The problem:
Here is a listing; restate all of it exactly.

Provided data:
--------------------
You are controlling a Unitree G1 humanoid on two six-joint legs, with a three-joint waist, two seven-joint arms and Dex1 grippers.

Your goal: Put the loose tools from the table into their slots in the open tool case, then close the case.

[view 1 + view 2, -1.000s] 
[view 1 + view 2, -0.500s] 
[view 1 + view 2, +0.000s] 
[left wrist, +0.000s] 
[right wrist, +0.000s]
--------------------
Result of the task:
You are controlling a Unitree G1 humanoid on two six-joint legs, with a three-joint waist, two seven-joint arms and Dex1 grippers.

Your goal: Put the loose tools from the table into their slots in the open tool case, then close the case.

[view 1 + view 2, -1.000s] 
[view 1 + view 2, -0.500s] 
[view 1 + view 2, +0.000s] 
[left wrist, +0.000s] 
[right wrist, +0.000s]

Above is the complete output.